Go through the data below and return each line where the string "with" appears.

=== Stored data ===

•••

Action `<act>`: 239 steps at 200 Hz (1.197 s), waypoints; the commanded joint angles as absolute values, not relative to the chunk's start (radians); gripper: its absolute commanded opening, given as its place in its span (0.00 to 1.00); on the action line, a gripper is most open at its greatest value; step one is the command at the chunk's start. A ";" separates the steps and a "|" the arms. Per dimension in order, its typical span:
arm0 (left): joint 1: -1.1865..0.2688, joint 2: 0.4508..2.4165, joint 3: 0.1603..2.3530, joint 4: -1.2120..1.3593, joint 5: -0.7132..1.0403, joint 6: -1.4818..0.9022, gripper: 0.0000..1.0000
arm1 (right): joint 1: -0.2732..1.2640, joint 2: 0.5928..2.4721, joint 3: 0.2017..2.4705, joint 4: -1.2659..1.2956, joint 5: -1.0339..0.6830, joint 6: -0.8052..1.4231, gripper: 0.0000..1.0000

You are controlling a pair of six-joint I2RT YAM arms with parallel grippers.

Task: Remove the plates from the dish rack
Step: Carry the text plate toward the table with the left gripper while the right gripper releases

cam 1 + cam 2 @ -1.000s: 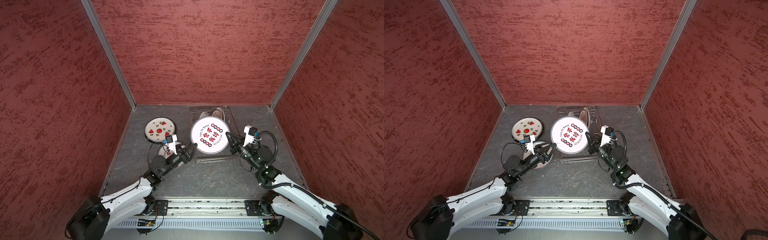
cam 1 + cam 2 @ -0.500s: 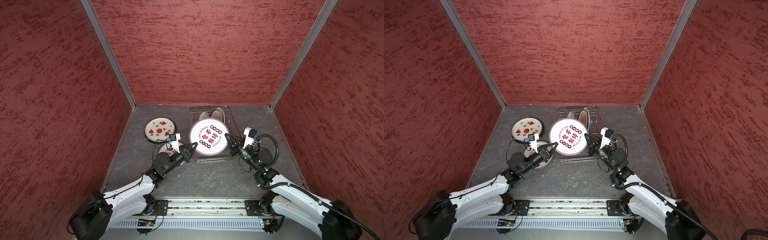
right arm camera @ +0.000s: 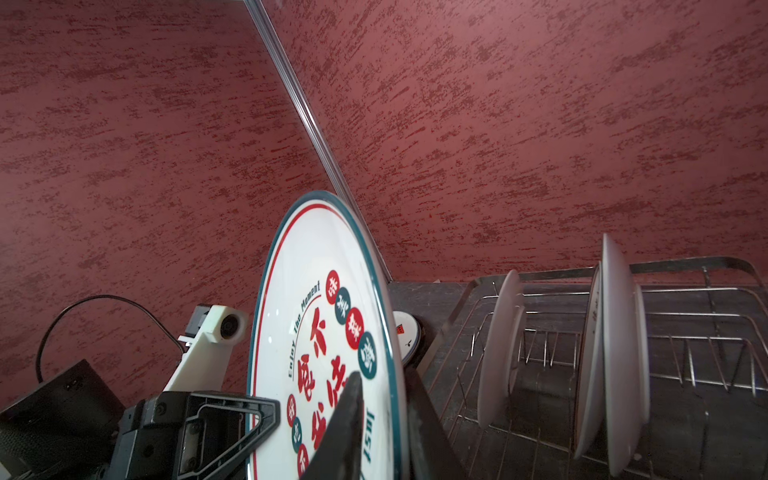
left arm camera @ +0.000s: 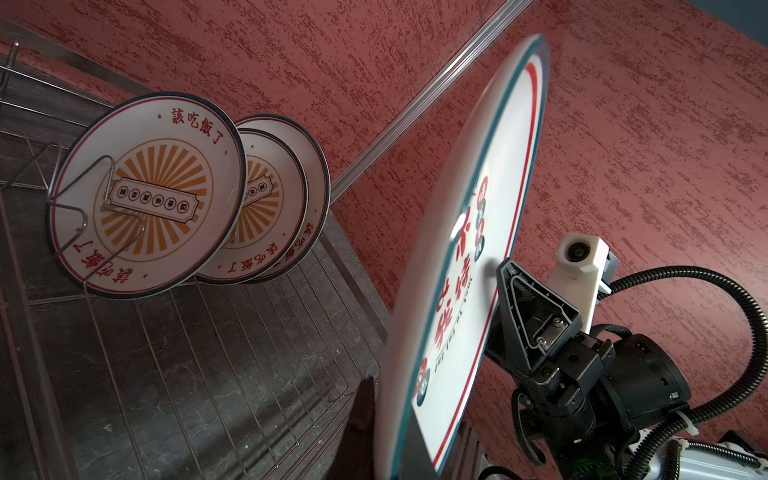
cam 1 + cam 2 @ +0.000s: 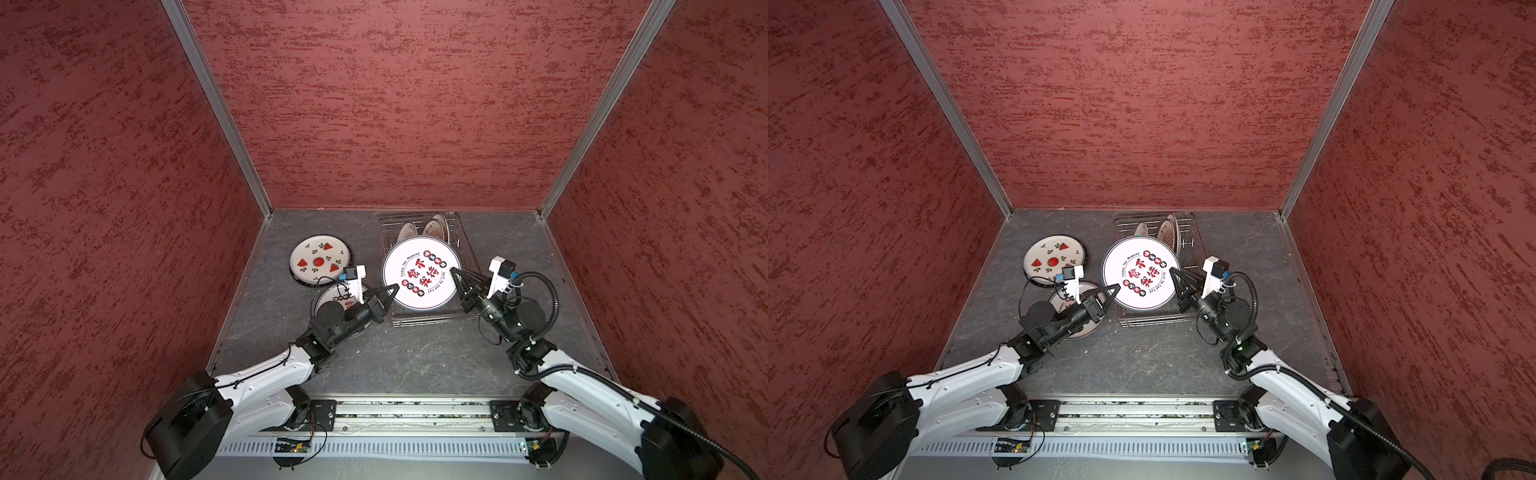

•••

=== Exercise solution ===
You are controlling a pair of six-joint I2RT YAM arms with parallel grippers.
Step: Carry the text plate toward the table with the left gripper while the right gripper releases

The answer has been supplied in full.